- _Try it_
Say how many lines in the records contain the string "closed". Nothing but the number should be given.

- _Collected data_
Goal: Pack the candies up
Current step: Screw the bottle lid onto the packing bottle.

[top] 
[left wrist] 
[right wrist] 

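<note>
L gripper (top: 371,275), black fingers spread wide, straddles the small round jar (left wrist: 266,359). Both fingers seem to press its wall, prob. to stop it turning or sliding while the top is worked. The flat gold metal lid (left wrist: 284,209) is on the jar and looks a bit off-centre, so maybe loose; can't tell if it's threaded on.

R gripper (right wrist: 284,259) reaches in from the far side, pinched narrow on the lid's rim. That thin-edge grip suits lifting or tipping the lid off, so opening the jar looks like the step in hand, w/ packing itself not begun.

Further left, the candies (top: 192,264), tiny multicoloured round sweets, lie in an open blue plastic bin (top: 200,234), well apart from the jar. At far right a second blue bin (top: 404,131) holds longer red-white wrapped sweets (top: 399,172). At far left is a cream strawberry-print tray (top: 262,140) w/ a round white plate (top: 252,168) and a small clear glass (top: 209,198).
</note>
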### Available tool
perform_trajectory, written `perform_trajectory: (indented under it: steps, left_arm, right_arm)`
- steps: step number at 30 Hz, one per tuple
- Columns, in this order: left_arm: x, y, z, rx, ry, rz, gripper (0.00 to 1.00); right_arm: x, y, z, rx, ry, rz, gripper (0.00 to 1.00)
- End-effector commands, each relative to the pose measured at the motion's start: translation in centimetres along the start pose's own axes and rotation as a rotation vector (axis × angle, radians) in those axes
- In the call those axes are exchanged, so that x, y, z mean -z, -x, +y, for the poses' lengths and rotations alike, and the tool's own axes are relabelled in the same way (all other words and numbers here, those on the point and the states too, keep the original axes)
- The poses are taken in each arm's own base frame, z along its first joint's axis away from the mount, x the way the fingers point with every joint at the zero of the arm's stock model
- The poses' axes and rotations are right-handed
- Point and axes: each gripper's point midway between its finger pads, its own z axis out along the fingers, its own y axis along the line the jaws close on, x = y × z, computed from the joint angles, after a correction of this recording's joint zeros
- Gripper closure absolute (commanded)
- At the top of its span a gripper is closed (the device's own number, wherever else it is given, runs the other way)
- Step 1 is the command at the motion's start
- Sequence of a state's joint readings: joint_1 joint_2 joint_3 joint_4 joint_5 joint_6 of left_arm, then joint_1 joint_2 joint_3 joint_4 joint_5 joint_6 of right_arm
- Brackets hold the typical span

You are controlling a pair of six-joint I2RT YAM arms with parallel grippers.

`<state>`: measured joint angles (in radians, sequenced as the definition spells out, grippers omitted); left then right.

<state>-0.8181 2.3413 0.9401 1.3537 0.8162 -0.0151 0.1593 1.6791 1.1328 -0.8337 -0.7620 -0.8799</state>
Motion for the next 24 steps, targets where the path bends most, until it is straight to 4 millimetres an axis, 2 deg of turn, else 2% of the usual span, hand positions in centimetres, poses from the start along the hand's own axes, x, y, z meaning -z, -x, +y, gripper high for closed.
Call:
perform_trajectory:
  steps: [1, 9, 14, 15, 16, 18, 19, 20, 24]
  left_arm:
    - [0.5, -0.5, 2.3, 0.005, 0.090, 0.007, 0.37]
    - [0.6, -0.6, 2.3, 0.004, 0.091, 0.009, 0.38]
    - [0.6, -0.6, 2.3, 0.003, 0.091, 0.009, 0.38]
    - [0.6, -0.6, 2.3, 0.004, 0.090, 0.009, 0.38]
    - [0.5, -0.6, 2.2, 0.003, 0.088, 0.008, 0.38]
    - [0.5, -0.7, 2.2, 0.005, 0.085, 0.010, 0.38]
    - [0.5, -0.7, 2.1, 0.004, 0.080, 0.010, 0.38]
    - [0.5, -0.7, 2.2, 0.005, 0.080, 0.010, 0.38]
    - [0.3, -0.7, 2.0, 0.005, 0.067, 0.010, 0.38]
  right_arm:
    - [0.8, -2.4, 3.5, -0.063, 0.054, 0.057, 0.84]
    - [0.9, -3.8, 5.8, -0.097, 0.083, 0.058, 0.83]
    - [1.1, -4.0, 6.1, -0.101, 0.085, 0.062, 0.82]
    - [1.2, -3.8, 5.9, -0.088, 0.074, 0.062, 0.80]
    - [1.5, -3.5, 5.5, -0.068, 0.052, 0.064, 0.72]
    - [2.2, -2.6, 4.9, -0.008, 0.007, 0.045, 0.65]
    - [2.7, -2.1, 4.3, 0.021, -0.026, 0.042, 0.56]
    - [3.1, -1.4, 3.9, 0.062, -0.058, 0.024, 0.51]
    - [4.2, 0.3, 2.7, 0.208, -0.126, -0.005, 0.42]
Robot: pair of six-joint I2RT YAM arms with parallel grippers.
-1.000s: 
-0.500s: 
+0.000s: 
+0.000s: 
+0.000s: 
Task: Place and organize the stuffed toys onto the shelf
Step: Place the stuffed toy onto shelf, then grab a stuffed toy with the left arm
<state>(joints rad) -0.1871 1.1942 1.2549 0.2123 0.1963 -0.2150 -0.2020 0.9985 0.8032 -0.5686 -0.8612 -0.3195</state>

- _Solved exercise_
2